We only find activity challenging during the months with 100+ degree weather...the rest of the time we generally have beautiful weather and spend alot of time with outdoor activities....good grief

Rooster
Rooster

For the life of me I'll never figure out why Dallasites get "short dick syndrome" whenever someone mentions a Northern suburb.

For the love of god, you'd think someone from Plano/Frisco/et al beat you up and stole your lunch money.

MattL1
MattL1

There is a little-talked-about criminal element in Plano.  I'm referring of course to kids cruising through alleys, stoned, looking for an open garage from which to steal alcohol.  Having lived in Plano as a teenager, I have observed, though never participated in, such activities.

Eric Knipp
Eric Knipp

Not sure what u ppl are on about Plano average age is 36. It is perfect for married couples with kids.
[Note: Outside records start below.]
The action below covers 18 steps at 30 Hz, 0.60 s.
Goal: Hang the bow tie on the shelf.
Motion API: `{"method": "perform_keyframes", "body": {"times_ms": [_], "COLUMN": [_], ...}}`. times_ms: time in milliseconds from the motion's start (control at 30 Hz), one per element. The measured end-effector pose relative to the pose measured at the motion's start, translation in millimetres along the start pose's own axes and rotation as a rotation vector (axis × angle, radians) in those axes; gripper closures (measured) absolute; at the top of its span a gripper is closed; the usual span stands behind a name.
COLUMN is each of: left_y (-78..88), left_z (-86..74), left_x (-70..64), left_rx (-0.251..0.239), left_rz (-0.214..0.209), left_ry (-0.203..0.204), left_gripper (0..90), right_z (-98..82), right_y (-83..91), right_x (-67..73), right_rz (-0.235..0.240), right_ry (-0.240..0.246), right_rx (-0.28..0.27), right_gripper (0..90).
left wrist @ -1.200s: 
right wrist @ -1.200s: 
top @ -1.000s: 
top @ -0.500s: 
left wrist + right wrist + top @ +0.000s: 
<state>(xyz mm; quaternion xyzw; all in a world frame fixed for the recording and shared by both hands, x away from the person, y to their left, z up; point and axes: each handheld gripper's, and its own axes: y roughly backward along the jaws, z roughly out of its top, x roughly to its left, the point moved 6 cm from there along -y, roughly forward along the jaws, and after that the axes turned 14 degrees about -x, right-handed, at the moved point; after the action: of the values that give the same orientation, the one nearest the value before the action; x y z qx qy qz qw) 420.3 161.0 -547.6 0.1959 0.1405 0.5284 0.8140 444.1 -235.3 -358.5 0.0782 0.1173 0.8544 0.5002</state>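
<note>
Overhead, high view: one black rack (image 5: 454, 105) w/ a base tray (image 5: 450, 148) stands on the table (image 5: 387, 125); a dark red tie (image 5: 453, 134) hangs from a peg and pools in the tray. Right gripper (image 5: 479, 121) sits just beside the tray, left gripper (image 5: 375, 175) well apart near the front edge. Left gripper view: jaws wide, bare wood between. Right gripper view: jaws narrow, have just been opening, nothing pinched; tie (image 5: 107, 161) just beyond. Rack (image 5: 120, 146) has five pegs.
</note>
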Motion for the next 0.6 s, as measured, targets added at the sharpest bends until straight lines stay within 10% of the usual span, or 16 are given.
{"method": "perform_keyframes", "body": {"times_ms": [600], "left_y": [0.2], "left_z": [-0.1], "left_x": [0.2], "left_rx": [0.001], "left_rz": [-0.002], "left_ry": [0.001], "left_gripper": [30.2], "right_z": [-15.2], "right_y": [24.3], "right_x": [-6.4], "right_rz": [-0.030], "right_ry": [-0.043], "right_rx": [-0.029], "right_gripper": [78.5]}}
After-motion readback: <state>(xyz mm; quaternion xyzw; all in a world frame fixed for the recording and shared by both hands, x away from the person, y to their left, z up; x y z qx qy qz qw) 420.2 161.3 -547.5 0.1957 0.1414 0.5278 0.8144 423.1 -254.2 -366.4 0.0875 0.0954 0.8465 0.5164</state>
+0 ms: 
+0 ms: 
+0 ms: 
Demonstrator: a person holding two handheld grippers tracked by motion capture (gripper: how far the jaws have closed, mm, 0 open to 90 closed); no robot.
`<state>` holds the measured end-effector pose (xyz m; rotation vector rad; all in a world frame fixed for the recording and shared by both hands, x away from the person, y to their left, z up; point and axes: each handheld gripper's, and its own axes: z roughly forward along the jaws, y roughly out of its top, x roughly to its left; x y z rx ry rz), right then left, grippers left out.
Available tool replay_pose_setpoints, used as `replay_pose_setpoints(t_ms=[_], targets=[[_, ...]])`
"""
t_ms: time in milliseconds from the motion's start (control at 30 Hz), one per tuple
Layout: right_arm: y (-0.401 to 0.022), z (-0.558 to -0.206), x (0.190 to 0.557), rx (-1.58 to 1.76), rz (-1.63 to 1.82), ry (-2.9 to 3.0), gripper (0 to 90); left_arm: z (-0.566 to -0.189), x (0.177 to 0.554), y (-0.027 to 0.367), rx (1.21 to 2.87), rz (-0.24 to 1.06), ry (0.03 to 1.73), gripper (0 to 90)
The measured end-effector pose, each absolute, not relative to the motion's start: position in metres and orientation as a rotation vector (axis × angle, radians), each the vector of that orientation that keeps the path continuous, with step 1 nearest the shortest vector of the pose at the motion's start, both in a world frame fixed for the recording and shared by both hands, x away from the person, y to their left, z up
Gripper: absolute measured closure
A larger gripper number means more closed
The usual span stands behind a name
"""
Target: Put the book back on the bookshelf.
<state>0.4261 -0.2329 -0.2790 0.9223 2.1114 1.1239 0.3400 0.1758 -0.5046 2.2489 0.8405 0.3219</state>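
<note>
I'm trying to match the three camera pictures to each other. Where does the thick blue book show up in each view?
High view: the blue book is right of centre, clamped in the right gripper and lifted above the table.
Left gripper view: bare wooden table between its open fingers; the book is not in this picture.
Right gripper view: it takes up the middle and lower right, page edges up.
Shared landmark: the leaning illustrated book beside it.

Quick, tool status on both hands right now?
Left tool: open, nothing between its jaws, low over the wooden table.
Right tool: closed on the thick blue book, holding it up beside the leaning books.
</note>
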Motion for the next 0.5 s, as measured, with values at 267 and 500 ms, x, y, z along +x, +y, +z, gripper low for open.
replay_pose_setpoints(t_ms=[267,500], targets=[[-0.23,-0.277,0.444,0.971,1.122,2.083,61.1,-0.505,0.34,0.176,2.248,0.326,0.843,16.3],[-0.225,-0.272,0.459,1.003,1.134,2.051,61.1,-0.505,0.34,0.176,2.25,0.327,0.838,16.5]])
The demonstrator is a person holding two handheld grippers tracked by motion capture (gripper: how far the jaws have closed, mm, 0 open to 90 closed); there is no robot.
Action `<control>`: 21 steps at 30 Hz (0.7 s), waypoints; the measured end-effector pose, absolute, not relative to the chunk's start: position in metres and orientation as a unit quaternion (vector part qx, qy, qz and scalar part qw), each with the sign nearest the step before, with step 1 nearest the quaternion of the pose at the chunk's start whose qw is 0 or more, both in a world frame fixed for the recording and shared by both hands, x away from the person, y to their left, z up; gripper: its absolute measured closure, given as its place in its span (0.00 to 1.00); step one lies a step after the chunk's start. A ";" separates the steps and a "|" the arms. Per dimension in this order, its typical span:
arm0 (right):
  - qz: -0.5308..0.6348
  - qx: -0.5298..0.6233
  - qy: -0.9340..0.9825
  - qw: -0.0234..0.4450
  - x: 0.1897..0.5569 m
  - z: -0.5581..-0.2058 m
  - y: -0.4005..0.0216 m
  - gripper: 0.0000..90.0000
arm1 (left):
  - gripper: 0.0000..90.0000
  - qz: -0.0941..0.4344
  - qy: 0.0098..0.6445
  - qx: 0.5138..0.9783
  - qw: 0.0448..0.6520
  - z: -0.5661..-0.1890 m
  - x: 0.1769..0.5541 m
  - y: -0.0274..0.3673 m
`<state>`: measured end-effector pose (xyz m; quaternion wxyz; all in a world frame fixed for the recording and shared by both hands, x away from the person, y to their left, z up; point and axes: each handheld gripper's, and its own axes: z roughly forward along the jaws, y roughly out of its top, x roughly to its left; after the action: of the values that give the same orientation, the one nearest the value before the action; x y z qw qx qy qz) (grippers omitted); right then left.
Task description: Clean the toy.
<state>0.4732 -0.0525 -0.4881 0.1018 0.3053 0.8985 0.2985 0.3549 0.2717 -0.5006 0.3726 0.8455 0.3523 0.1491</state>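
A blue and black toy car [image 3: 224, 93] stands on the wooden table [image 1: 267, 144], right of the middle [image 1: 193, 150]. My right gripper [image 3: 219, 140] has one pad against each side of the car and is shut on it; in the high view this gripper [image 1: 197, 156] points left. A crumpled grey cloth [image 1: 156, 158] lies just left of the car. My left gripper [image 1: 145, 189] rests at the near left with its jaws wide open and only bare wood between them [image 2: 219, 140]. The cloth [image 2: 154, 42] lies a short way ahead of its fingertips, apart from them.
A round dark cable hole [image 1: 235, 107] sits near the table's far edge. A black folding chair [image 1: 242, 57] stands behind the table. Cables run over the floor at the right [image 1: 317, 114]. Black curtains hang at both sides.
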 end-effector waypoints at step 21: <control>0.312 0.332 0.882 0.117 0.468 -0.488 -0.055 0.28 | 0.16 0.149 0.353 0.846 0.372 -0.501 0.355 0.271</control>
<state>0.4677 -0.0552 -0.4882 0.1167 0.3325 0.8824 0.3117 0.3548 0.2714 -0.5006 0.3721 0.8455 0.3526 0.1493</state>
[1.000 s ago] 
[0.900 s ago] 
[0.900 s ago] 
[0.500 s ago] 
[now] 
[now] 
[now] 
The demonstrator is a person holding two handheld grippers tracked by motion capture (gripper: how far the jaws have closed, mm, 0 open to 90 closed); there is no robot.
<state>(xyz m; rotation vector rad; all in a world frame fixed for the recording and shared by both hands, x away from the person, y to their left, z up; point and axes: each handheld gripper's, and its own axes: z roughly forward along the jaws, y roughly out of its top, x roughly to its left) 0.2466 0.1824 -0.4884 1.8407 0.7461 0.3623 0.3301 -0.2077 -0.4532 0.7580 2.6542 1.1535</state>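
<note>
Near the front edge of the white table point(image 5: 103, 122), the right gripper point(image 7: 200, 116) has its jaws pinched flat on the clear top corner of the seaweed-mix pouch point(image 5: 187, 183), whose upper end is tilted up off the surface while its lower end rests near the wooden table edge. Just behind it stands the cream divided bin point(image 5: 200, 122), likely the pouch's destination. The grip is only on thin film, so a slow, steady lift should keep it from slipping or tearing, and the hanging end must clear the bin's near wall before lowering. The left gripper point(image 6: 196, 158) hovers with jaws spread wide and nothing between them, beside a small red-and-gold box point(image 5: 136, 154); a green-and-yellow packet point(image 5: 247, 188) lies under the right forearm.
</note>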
I agree if you are part of the cocaine and boob job set or just a regular pot head you will not like it much here. It's too civilized.

LaceyB
LaceyB

Spot on, Anna!

My parents live in Plano. All their neighbors are geriatrics who know everyone's business, and the second your tree branch grows .0001 milimeter too long onto their property or above HOA code. Like a 6th sense. I get morning and late night tech help calls (as late as 3, as early as 6), on both the computer, and tv remote.

But, no Luby's for my parents. Stick to the mexican sit-down chains...when they venture outside their "little box" (painted exactly like their neighbors, all in a row)

Dialog2Debate
Dialog2Debate

It looks like I'm going to be single a lot longer than I had expected...

Give me the stretchmark chick
Give me the stretchmark chick

And according the the pic via plano.gov, Plano is a good place to be raise your child as a single mom w/ help from elderly people...perhaps intended to be her parents?

G_David
G_David

So, in other words, we get to stay inside during the entire summer.  Yippee.  

scottindallas
scottindallas

no, but they do throw their indigent into our hospitals and on to our safety net.  It's kinda the same thing, without the violence but with all the presumptuousness that gets really grating.  If you're so damned rich, then take care of your own.

Nyrenstein
Nyrenstein

Really? Because the ten years I lived there most of my classmates' moms had boob jobs and teenage kids who snorted coke.But I do agree about the age range - everyone who lives there bought their first house after ' 79. Senior citizens are hard to find, but the ones around tend to be pretty healthy and youthful.

Enrique De La Fuente
Enrique De La Fuente

No way.  Plano is on the fast track to becoming "New Garland."  Frisco is so hot right now.  It is the "New Plano".  Melissa and Propser are the "New Frisco".

Tony
Tony

I hate to break the news to you Eric, Plano is full of th cocaine and boob job set. I guess you don't see what you don't want to.  Everyone I know considers Plano where ex- strippers go to die.

Jon Daniel
Jon Daniel

If civilization is mind numbing boredom, chain restaurants and strip centers, you are welcome to it

Citizen Kim
Citizen Kim

I wager they live in west/north Plano - the stuff built after 1990.  Older Plano isn't at all like that.

Enrique De La Fuente
Enrique De La Fuente

Actually, the old dude is the young woman's husband.  The old woman is the mother-in-law.  The little kid is Trey Garrison.

Rooster
Rooster

You'll forgive me if I think who does/doesn't get into Parkland Hospital makes half of Dallas think their dick is 2 inches long.

Nyrenstein
Nyrenstein

Frisco will quickly beat out Plano for least poverty by defying all odds with NO POVERTY.

ChrisU
ChrisU

but Krum is still Krum

Citizen Kim
Citizen Kim

Woo-hoo!!  I live in Plano - where do I go to check out the ex-strippers?